Tomad con calma y humor negro la carta de un condenado por abuso sexual que proclama su inocencia. Se trata de Antonio Manuel Guerrero que, para riesgo de los vecinos de Pozo Blanco y afrenta de la Guardia Civil, perteneció a este cuerpo y goza de triste fama por pertenecer a La Manada, panda de degenerados que anunciaba y comentaba sus fechorías públicamente.

Animado por la arrogancia de un abogado defensor que pasó del anonimato a vivir en los platós, por la notoriedad de ciertos alegadores y el apoyo de foros y grupos de WhatsApp, el abusador -condenado en primera instancia- usa como único argumento de la misiva publicada en La Tribuna de Cartagena el voto particular de Gerardo González. Su curiosa interpretación de los hechos -doscientos y pico folios de mala prosa erótica- fue tan legal y ajustada para el estamento judicial como reprobable para la mayoría social, que la critica por ofender la dignidad de la víctima y por la delectación sicalíptica para exculpar a cinco abusadores, según decidió la mayoría del tribunal.

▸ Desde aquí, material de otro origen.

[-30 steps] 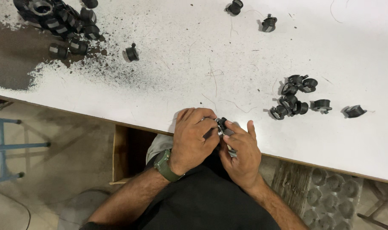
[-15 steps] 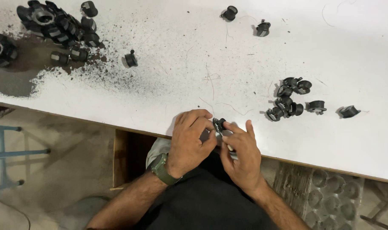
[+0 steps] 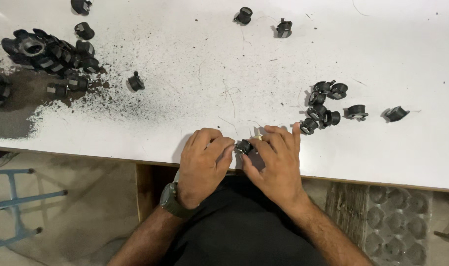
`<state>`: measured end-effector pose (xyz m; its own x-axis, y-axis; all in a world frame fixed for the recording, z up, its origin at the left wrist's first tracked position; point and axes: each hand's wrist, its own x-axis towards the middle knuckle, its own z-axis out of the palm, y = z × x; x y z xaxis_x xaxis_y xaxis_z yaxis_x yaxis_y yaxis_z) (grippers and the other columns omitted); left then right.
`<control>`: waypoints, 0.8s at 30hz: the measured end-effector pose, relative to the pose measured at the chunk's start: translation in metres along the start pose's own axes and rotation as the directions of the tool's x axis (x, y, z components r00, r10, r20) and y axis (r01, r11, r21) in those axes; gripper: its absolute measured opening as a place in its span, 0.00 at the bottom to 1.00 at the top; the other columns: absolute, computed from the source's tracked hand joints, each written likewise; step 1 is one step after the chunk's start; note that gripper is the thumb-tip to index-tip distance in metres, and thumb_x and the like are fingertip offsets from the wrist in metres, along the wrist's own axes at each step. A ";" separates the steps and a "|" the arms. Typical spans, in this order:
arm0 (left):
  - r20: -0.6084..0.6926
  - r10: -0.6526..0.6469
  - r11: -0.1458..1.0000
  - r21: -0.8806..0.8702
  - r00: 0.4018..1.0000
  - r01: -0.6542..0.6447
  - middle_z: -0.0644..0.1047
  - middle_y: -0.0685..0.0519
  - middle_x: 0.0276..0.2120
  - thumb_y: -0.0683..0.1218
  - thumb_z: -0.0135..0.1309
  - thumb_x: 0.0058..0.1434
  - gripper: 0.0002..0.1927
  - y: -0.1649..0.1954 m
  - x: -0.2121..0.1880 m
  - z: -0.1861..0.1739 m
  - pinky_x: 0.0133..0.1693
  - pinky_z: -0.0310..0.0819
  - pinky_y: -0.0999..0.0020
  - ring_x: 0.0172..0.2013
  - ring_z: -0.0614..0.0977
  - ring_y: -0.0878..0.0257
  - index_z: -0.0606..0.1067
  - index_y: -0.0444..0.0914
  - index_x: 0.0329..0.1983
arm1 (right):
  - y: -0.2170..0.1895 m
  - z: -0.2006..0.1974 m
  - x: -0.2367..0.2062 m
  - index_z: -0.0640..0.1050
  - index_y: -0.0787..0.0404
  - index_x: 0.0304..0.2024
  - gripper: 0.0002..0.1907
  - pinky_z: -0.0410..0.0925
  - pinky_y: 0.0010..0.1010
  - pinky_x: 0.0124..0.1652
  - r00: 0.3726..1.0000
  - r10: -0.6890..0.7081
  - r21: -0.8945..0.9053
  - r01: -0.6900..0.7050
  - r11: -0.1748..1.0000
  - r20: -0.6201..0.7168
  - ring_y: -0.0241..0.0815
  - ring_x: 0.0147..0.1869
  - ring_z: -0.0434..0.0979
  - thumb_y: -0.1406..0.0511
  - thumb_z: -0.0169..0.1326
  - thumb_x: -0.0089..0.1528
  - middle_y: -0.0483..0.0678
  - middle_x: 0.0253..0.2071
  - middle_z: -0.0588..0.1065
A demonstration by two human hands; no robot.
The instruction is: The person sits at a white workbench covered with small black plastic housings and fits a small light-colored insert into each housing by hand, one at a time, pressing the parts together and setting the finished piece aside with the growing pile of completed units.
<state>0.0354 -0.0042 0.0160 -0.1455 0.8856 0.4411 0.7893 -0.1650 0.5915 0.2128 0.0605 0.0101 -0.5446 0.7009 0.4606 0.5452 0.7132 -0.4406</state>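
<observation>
Both hands are meeting at the near edge of the white surface (image 3: 382, 44), working on one small black part (image 3: 243, 146) that is sitting between them. The left hand (image 3: 201, 165) is lying knuckles up with its fingers (image 3: 223, 147) curled together, the tips pressing against the left side of the part. The right hand (image 3: 276, 165) is coming in from the other side, its thumb and forefinger closing on the part while the remaining fingers are spreading out flat over the surface. A thin pale piece (image 3: 256, 132) is poking up just beside the part, at the right hand's fingertips; what it is cannot be told. A dark watch (image 3: 169, 201) is sitting on the left wrist.

Just beyond the right hand's fingertips, a cluster of similar black parts (image 3: 323, 106) is lying on the surface, with two more single ones (image 3: 356, 112) (image 3: 396, 114) trailing off to the right. Far to the left, a bigger heap of black parts (image 3: 47, 54) is resting in a spread of dark dust and grit (image 3: 111, 103). One lone part (image 3: 135, 82) is lying near that dust, and two others (image 3: 243, 15) (image 3: 283, 27) are sitting at the far side. Below the surface's edge, a blue metal frame (image 3: 17, 197) is standing on the floor at the left
</observation>
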 end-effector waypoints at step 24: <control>0.156 0.093 0.990 -0.118 0.983 -0.075 0.78 0.50 0.44 0.37 0.60 0.57 0.08 0.008 0.012 -0.019 0.44 0.76 0.61 0.44 0.80 0.55 0.76 0.36 0.39 | 0.007 -0.004 -0.002 0.80 0.62 0.43 0.19 0.41 0.69 0.73 0.987 -0.116 0.057 0.110 0.992 0.107 0.52 0.65 0.67 0.61 0.68 0.53 0.50 0.46 0.71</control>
<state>0.0289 -0.0034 0.0389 0.0238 0.9233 0.3833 0.7219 -0.2811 0.6324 0.2206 0.0644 0.0093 -0.6692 0.6106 0.4235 0.4444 0.7857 -0.4304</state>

Es lamentable que los poderes del Estado, cuyas relaciones fueron fluidas y chirriaron en temas trascendentes, colisionen en un delito que repugna a la mayoría de las conciencias; y, respetando las libertades personales, ahí no incluimos al señor González ni a los favorecidos en su, estimamos, recto proceder; entre ellos el guardia civil Guerrero que, aprovechando el ruido, clama por su inocencia, con otro juicio pendiente por hechos parecidos en la localidad cordobesa donde prestaba servicios.

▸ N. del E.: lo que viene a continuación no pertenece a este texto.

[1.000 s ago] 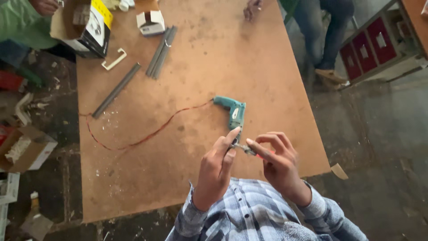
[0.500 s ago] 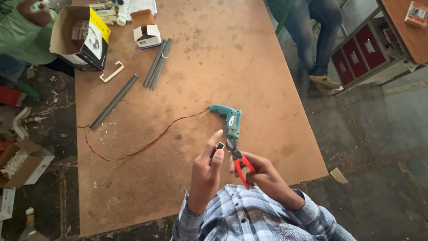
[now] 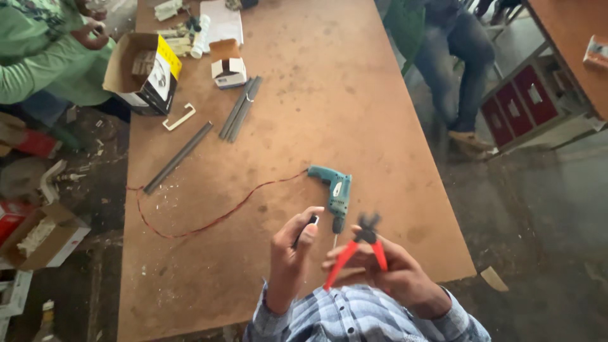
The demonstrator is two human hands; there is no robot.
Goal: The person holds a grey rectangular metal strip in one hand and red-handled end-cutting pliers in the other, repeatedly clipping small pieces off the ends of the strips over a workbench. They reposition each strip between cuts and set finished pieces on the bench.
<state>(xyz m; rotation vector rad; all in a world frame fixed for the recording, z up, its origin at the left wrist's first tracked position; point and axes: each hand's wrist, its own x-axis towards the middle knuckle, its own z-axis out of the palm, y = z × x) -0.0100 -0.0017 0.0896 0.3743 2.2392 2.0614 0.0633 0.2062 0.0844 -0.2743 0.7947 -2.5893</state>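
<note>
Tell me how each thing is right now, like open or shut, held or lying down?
Left hand: shut on a small dark part with a white tip.
Right hand: shut on the red-handled pliers, jaws open.
Teal drill: lying on the table, red cord trailing left.
Big cardboard box: open, on its side.
Small white box: open.
Grey bars: lying flat.

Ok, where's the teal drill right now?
The teal drill lies on the wooden table, right of centre, just beyond the red-handled pliers held in the right hand.
</note>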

Con un cinismo escalofriante y en tono chulo ataca a profesionales del periodismo y medios que relataron la brutalidad degenerada con que actuaron y se pronunciaron antes, durante y después del abuso colectivo, y destaca -le debe todas las gratitudes- la honradez de "un juez al que todo el mundo critica menos el mundo de la judicatura" y habla de la inconveniencia de legislar en caliente. Desde luego, los delitos contra la mujer en este país con tantas asignaturas pendientes deben tratarse con toda la frialdad posible, con la objetividad deseable y con la voluntad ejemplarizante en el castigo para erradicarlos de nuestra vida diaria. Y mientras, con lo que hay, que el guardia civil y sus cuatro compinches paguen en proporción al daño causado y, después, se rediman socialmente si pueden y quieren.